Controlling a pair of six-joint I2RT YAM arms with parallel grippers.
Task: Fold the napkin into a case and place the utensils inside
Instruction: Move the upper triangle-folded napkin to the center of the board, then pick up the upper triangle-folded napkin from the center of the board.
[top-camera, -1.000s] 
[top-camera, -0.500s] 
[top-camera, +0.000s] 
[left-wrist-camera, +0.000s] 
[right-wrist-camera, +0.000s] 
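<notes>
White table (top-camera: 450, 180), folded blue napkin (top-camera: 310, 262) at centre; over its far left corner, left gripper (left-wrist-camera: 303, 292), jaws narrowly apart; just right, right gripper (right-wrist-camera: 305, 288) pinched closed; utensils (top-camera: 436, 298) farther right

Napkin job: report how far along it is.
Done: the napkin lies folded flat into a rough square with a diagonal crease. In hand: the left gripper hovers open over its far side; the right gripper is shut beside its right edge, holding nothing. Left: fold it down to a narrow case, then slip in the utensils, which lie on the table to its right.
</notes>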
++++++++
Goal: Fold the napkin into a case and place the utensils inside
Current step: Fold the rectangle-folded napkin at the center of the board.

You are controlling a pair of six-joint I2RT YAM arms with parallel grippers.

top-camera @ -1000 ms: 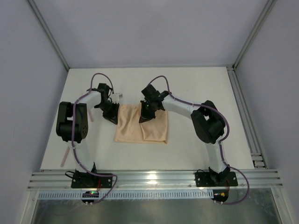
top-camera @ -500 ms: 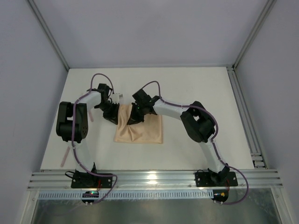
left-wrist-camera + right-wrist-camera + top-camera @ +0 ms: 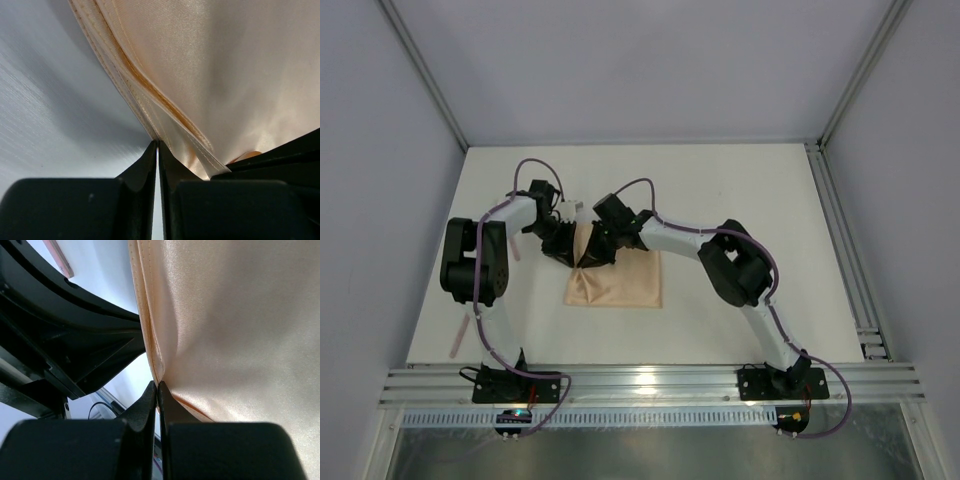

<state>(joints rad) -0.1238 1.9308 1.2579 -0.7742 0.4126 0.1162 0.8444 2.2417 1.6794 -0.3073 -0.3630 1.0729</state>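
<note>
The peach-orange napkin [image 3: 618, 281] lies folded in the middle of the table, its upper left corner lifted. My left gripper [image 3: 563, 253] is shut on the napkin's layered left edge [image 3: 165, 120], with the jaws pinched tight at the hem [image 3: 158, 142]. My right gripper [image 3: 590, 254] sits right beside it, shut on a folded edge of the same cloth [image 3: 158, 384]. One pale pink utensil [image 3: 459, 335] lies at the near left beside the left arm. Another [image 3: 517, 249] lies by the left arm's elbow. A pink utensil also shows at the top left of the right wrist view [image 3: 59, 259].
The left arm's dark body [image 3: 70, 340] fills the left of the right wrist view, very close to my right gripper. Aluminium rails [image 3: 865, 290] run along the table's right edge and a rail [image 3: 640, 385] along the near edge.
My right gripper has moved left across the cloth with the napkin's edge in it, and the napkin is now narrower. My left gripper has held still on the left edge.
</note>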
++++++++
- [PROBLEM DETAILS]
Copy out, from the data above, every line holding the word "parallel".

- [EXERCISE SOLUTION]
Controlling a pair of six-joint I2RT YAM arms with parallel grippers.
You are controlling a pair of six-joint I2RT YAM arms with parallel grippers.

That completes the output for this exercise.